Menyitir data Badan Pusat Statistik (BPS), total valuasi perniagaan bilateral RI-Peru per Januari—Mei 2023 menembus US$191,8 juta (sekitar Rp2,94 triliun). Nilai itu terdiri atas ekspor RI ke Peru US$158,3 juta dan impor US$33,3 juta. Dengan demikian, RI meraup surplus bilateral senilai US$125,1 juta terhadap negara beribu kota Lima itu.
Secara tren, total perdagangan kedua negara sepanjang 2018—2022 mencatatkan pertumbuhan surplus bagi Indonesia sebesar 21,8%. Adapun, sepanjang 2022, nilai perdagangan keduanya mencapai US$554,5 juta, dengan ekspor RI sebanyak US$442,7 juta dan impor US$111,8 juta.
Dari sisi komoditas, ekspor utama Indonesia ke Peru mencakup kendaraan bermotor, alas kaki, pupuk mineral, biodiesel dan turunannya, serta tisu. Sebaliknya, impor dari Peru didominasi komoditas biji cokelat, pupuk mineral, batu bara, buah anggur, dan ekstraksi sayuran.
Direktur Jenderal Perundingan Perdagangan Internasional Kemendag Djatmiko Bris Witjaksono menambahkan Peru merupakan mitra dagang nontradisional dengan profil ekonomi yang kuat.
“Selanjutnya, kami harap perjanjian perdagangan Indonesia-Peru CEPA dapat menyusul keberhasilan perjanjian perdagangan Indonesia-Cile CEPA [IC-CEPA] yang sukses menaikkan nilai perdagangan kedua negara, khususnya ekspor Indonesia ke Cile,” ujarnya.
Di sisi lain, Menteri Perdagangan Luar Negeri dan Pariwisata Peru Juan Carlos Mathews Salazar berharap IP—CEPA dapat meningkatkan akses pasar produk-produk unggulan masing-masing negara.
“Diharapkan melalui perjanjian ini, kami dapat meningkatkan akses pasar bagi produk-produk unggulan kedua negara dan memperkuat kerja sama dalam berbagai sektor ekonomi dengan Indonesia.
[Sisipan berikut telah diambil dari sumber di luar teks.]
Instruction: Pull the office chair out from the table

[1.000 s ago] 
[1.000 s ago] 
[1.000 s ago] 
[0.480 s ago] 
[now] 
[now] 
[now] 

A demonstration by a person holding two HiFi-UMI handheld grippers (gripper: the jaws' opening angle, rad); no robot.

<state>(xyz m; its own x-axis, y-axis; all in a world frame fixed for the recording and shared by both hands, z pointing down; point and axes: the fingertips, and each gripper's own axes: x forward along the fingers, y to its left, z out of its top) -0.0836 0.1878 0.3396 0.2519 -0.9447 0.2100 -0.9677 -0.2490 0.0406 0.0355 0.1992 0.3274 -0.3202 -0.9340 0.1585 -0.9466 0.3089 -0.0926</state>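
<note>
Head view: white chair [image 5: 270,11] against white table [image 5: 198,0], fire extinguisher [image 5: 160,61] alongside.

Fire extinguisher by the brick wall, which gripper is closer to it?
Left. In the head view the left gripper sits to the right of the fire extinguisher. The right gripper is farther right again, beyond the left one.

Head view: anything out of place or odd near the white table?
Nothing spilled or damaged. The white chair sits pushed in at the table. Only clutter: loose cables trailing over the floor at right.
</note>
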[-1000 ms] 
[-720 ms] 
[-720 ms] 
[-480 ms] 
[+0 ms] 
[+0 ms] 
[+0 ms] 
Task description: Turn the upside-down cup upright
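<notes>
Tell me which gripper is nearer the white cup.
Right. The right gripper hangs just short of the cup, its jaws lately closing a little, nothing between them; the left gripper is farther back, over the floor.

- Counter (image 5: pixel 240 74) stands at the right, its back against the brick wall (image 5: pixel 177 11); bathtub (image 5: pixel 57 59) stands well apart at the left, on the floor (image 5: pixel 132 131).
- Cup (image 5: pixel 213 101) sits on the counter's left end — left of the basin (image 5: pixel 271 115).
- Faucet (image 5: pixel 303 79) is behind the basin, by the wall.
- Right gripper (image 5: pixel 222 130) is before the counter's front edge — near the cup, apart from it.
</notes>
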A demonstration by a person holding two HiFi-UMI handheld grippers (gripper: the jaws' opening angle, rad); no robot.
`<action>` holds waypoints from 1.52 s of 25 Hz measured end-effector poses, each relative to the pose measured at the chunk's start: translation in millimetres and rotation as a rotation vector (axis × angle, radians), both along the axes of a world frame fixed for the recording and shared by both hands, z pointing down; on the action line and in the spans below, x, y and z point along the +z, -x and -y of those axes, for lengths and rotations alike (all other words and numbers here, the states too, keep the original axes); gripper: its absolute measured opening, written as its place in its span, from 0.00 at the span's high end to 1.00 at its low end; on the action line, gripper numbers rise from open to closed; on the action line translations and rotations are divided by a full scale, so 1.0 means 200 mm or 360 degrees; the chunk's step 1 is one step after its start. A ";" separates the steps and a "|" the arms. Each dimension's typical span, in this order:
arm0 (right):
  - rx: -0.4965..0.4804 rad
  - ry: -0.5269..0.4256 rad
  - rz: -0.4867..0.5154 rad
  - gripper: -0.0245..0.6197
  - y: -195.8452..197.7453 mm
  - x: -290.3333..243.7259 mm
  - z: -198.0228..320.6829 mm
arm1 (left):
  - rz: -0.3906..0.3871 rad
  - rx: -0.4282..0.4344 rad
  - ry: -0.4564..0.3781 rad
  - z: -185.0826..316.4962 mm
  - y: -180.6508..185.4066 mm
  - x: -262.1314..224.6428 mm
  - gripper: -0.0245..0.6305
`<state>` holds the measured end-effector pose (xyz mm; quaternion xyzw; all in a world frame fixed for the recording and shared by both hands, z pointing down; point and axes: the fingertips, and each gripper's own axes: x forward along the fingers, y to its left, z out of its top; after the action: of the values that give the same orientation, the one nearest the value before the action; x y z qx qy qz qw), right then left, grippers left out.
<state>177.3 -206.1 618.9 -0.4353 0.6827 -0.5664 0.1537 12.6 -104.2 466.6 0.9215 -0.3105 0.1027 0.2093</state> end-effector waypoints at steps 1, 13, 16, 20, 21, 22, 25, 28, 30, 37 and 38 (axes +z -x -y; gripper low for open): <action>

Perjanjian ini akan menjadi tonggak bersejarah dalam hubungan ekonomi antara Indonesia dan Peru,” ungkap Juan Carlos.
Sebelum dengan Peru, Indonesia sudah memiliki komprehensif CEPA dengan negara Amerika Latin lainnya, yaitu Cile. Pakta IC-CEPA, dalam koridor perdagangan barang, telah disahkan melalui Peraturan Presiden No. 11/2019.
Indonesia tengah getol merambah pasar-pasar nontradisional seperti Amerika Selatan, Afrika, Timur Tengah, dan Asia Selatan guna menopang kinerja ekspor nonmigas dan menjaga momentum surplus neraca perdagangan.
Sampai dengan Juli 2023, BPS mencatat neraca dagang RI masih surplus US$1,31 miliar terutama dari sektor nonmigas US$3,22 miliar. Namun, surplus itu tereduksi oleh defisit sektor migas senilai US$1,91 miliar. Bagaimanapun, RI berhasil mencatatkan rekor surplus dagang selama 39 bulan berturut-turut.
Hari ini, BPS juga melaporkan nilai ekspor Indonesia Juli 2023 mencapai US$20,88 miliar atau naik 1,36% secara month to month (mtm), tetapi anjlok 18,03% secara year on year (yoy).
Ekspor nonmigas bulan yang sama mencapai US$19,65 miliar, naik 1,62% mtm, tetapi terpelanting 18,74% yoy. Secara kumulatif, nilai ekspor Indonesia Januari—Juli mencapai US$149,53 miliar atau turun 10,27% yoy. Khusus nonmigas, kinerja ekspor Juli juga anjlok 10,76% yoy menjadi US$140,47 miliar.